**Aim of the exercise**
Your result should be the lines holding the word "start", copied from the entries below.

Stored items from a collection
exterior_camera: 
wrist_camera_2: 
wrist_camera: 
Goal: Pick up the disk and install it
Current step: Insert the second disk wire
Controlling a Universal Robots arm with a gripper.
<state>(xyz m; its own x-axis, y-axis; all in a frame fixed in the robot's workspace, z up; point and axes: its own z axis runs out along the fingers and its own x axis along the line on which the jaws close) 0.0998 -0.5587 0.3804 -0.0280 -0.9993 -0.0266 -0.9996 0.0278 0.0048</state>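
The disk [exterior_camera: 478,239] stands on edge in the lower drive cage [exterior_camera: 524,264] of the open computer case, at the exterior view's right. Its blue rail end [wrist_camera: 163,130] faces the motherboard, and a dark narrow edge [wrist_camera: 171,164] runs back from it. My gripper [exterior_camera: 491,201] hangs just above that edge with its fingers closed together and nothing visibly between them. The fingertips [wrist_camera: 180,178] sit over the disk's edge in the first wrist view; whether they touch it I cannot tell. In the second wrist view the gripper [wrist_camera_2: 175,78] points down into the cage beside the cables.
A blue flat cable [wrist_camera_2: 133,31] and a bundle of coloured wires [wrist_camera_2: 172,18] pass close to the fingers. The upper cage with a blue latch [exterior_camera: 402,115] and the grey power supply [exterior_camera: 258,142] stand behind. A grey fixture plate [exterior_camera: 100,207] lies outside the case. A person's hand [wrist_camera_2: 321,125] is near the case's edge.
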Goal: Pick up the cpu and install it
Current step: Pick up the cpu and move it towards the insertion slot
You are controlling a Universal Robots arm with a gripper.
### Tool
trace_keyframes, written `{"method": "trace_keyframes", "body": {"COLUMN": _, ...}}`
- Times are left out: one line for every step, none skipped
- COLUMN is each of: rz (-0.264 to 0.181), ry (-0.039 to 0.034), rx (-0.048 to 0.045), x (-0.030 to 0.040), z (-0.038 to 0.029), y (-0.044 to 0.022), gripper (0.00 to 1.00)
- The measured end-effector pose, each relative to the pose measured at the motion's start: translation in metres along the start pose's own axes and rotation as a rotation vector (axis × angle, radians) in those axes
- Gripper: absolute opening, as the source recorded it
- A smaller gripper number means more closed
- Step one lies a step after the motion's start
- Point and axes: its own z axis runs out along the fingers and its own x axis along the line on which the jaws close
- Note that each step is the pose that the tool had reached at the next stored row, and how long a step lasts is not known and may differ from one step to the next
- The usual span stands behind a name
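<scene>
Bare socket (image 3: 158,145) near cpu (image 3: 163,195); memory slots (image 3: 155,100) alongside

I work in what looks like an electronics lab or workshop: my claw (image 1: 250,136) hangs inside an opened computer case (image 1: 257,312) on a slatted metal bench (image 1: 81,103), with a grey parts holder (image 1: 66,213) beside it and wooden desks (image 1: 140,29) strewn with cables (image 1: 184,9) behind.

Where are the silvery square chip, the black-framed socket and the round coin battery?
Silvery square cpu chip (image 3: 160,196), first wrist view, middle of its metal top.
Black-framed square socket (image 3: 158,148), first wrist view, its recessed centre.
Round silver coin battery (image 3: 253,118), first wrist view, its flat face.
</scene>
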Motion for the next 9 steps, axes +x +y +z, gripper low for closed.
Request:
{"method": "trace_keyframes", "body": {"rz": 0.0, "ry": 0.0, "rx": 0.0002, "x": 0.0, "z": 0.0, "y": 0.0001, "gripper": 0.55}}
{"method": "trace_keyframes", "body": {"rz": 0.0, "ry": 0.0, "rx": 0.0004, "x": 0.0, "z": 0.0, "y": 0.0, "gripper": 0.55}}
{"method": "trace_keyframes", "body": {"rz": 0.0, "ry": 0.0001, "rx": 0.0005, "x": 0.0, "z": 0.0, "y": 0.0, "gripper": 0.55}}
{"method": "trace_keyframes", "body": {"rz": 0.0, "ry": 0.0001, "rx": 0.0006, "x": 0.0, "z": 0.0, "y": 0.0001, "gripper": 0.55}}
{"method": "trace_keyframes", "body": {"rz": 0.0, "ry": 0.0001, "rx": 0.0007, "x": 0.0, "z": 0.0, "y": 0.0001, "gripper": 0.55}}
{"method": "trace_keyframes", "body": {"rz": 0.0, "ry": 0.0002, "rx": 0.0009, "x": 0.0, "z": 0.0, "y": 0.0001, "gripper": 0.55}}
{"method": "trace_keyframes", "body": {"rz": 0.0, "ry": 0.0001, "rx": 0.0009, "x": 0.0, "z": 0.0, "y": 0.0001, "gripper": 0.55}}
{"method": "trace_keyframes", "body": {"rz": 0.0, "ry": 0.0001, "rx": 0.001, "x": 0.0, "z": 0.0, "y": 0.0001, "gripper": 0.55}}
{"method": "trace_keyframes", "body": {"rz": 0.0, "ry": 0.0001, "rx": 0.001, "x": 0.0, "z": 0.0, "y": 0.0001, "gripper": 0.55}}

**Output for this exercise**
- The measured end-effector pose, each relative to the pose measured at the motion's start: translation in metres along the start pose's own axes and rotation as a rotation vector (axis × angle, radians) in those axes
- Step one lies a step after the motion's start

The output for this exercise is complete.